When you’re getting ready for an interview, you need to prepare yourself for a wide range of interview questions. While many of them will be specific questions about your particular experience, skills, and expertise, others are more general, like the interview question “What motivates you?”
While there’s not really a wrong way to answer this question, there is a way to answer that makes your interviewer think, “This candidate is a great match for the role!”
We’re going to help you figure out what that answer is.
Why do employers ask the interview question “What motivates you?”
Employers have different versions of this popular interview question.

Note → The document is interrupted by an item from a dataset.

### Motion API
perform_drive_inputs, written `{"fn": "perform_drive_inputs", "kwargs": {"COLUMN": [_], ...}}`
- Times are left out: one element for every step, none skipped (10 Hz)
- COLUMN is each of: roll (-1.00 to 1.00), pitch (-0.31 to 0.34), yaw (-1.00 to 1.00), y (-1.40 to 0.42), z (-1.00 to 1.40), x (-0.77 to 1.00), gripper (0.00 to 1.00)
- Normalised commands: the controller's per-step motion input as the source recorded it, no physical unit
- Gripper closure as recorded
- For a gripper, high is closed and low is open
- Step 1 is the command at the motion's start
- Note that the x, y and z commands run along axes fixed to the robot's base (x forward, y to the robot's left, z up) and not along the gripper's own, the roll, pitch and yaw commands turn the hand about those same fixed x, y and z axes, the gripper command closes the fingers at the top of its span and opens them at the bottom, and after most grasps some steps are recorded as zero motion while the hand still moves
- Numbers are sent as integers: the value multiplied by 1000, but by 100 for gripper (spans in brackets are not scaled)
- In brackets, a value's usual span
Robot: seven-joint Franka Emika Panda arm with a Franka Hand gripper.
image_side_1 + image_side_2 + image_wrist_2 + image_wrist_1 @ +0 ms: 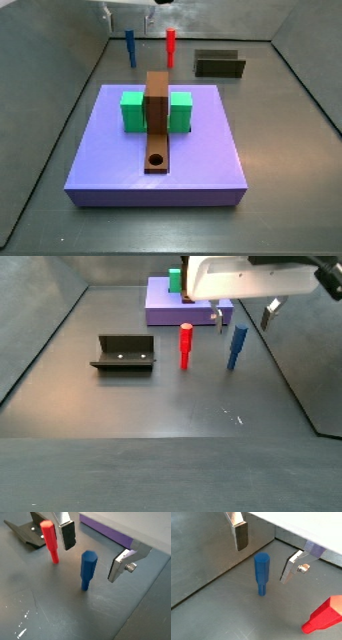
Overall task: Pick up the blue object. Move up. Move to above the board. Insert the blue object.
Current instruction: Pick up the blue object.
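**Open jaws around the blue peg, nothing gripped**

Reading a side view from left to right, you have the fixture (123, 354) on the table (160, 406) at the far left, then the red peg (186, 346) standing upright, then the blue peg (238, 347) just beside it, also upright on the table. The gripper (245, 314) hangs over the blue peg, close to the right wall.

In a wrist view your jaws stand wide open: one finger (67, 535) on one side of the blue peg (87, 570), the other finger (121, 566) on the opposite side, neither touching it. The peg's top sits level with the fingertips, and nothing is held. The red peg (49, 541) stands near the first finger, with the fixture (28, 534) behind it. The edge of the purple slab (110, 533) runs close behind the jaws.

In the other side view, the board (158, 124) lies along the slab (201, 160), its hole (156, 160) near the close end, green blocks (132, 110) flanking it. Both pegs stand well apart from it, beyond the slab's far end.
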Motion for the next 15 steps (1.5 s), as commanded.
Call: {"fn": "perform_drive_inputs", "kwargs": {"roll": [0, 0, 0, 0, 67, 0, 0, 0, 0, 0, 0, 0, 0, 0, 0], "pitch": [0, 0, 0, 0, 30, 0, 0, 0, 0, 0, 0, 0, 0, 0, 0], "yaw": [3, 0, 0, 0, 0, 0, 0, 0, 0, 0, 0, 0, 0, 0, 0], "y": [11, 0, 0, 0, 0, 0, 0, 0, 0, 0, 0, 0, 0, 0, 0], "z": [-229, -169, -174, -151, 0, 0, 0, 0, 0, 0, 0, 0, 0, 0, 0], "x": [0, 0, 0, -3, 0, 0, 0, 0, 0, 0, 0, 0, 0, 0, 0], "gripper": [0, 0, 0, 0, 0, 0, 100, 100, 100, 100, 100, 100, 100, 100, 100]}}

Here are some variations to watch for:
- What drives you?
- What energizes you to perform your best?
- What motivates you to come to work every day?
- What motivates you to succeed?
- What inspires you to do your best?
Ultimately, employers who ask these questions are all looking for the same thing.
It should go without saying that when employers ask, “What motivates you”, they really mean “What motivates you other than a paycheck?” We all know that compensation is a huge driving factor behind any job search, but including that in your answer will do more harm than good.
Similarly, employers who ask this question aren’t really looking for broad life philosophies, unless those philosophies directly relate to the work you do.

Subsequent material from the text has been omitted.